Jon Meadows, The Girl With No Name. Single Review.

Liverpool Sound and Vision Rating 8.5/10

The Girl With No Name is one that keeps her secrets close, her friends in doubt and those intrigued by her presence, undeterred in wanting to know and understand her fully, and without prejudice.

Following on from his excellent last single, I’ll Sail Away, Jon Meadows returns to the forefront of the Liverpool music thought with the release of a song that is not only electrically charged, but makes the mind relish the exercise it endures as it turns cartwheels, jumps to attention, and come alive to the hum that emanates from the soul of the artist and explodes the heart of the listener, completely.

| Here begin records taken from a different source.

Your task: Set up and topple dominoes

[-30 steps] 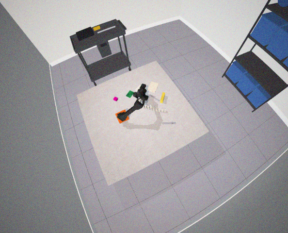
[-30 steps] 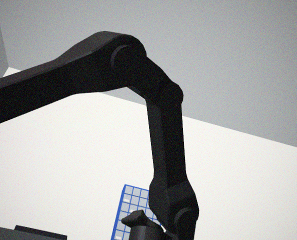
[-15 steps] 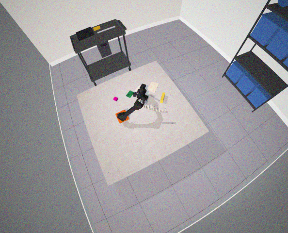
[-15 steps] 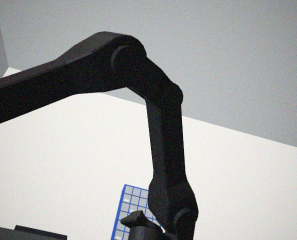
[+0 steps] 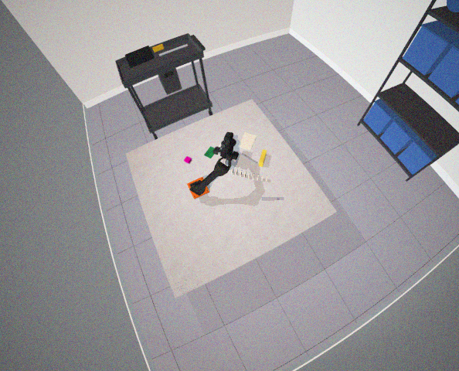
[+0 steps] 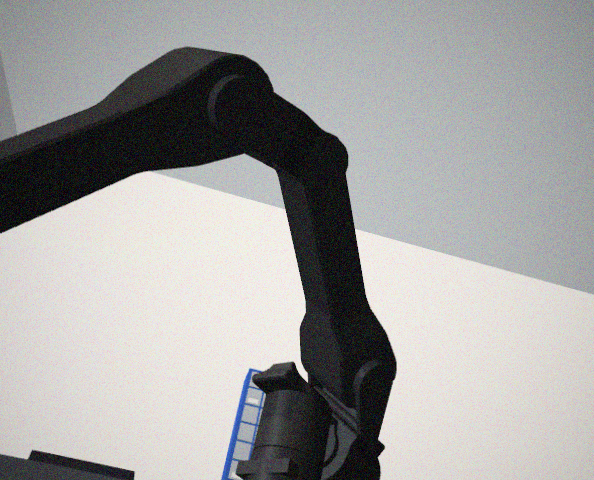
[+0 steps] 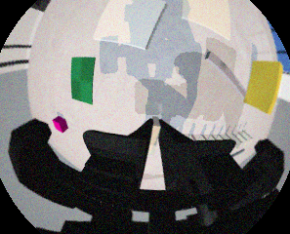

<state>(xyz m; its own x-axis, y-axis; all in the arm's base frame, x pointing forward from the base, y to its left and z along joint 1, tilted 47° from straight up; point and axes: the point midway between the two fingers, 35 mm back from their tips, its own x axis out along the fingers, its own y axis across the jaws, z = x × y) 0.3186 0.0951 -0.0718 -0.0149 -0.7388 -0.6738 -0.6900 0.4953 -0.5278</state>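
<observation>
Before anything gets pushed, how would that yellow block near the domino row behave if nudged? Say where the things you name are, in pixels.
The yellow block (image 5: 262, 158) (image 7: 265, 87) would probably keep its shape, since its edges look straight and crisp. With flat faces, it seems likelier to slide or tip than roll. It looks narrow from above, so a push on its broad face might topple it.

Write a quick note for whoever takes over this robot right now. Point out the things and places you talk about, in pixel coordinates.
Gripper (image 5: 232, 156) (image 7: 155, 121): shut on a pale domino (image 7: 155, 134), low over the mat.
Row of dominoes (image 5: 246, 174) (image 7: 218, 133): standing, on the wrist view's right; don't touch them.
Done: one domino gripped. I can't tell whether any missing ones are already placed.
Left: stand this one at the row's spacing and let go, add any others missing, then gently push only the end one.
</observation>
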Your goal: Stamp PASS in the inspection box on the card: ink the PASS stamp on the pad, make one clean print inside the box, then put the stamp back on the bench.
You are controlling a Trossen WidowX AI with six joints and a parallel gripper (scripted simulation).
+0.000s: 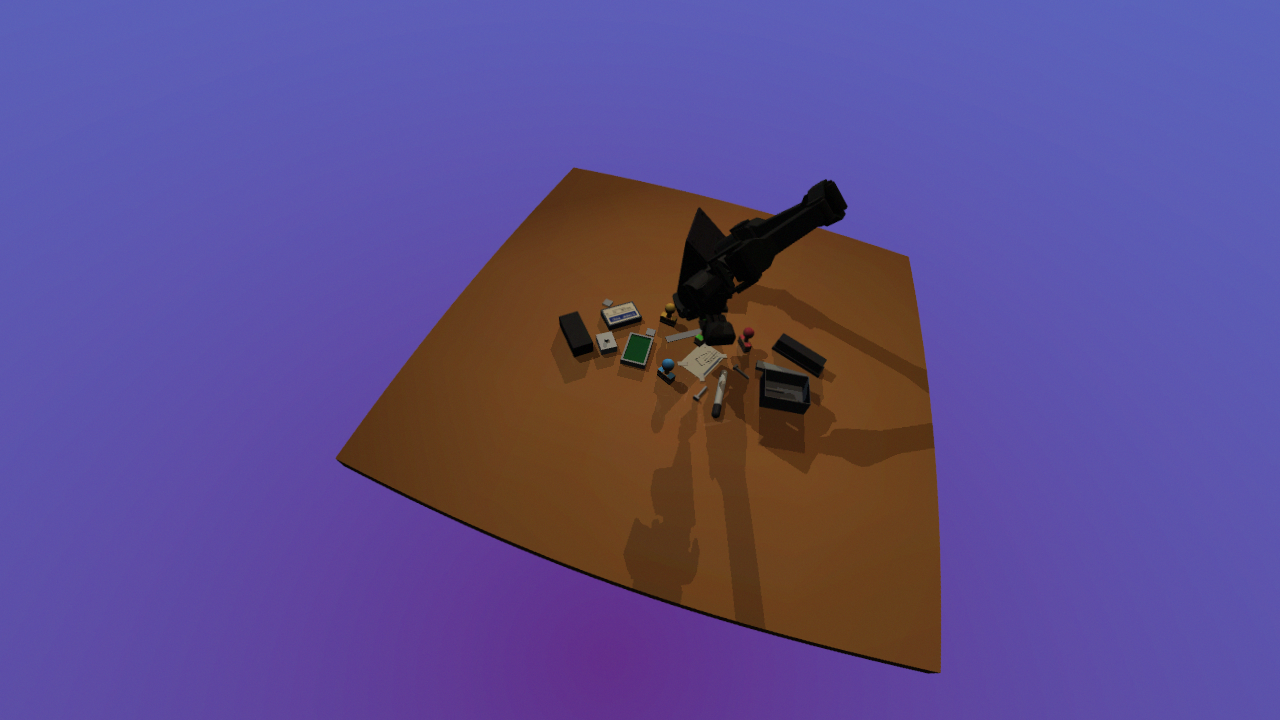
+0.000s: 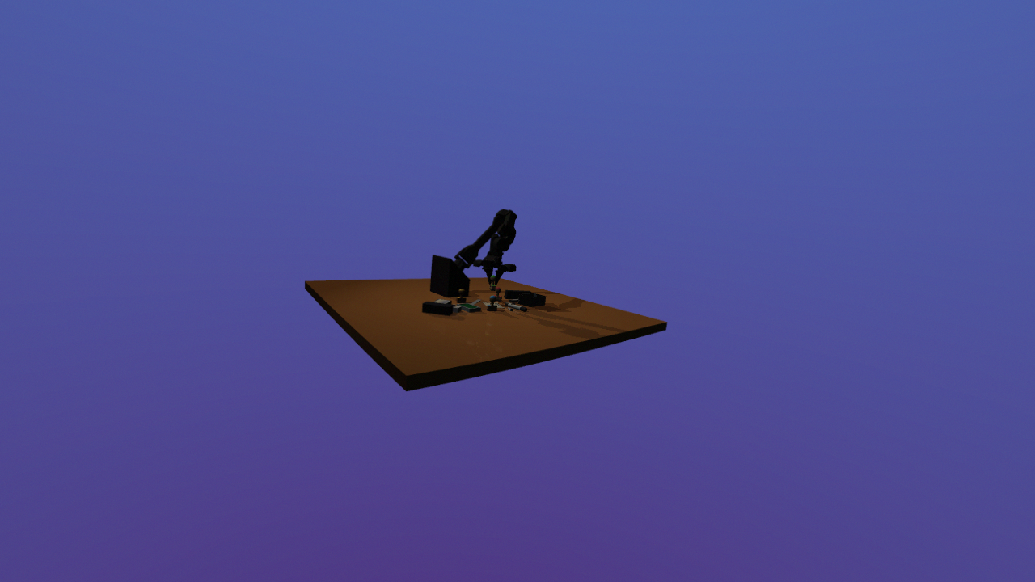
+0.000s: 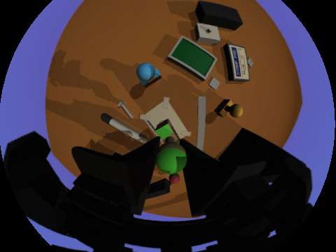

The burst of electric is welcome, the initial spark of energy that perhaps has been missing from the collected array of songs that the world has heard being released during 2020, a roar of defiance, a passioned imploring that the voice of our selves must not be allowed to fade away, to become silent.

It is in anger that the song hits home, absolutely and firmly political, the fury of the piece not only sits at the heart of the wrongs of society, but also lambasts them, the song of a nameless girl but to who is each one of us, one bad day away from everything in life being taken from us; the fight no longer the point, the memory soured and living up to the idea of the generation of musicians that rallied against the inequality of the times, of the politically inflicted motivation against the poorer and more vulnerable members of our society.

A cracking single, one of frankness and in which The Girl With No Name has a champion in her corner.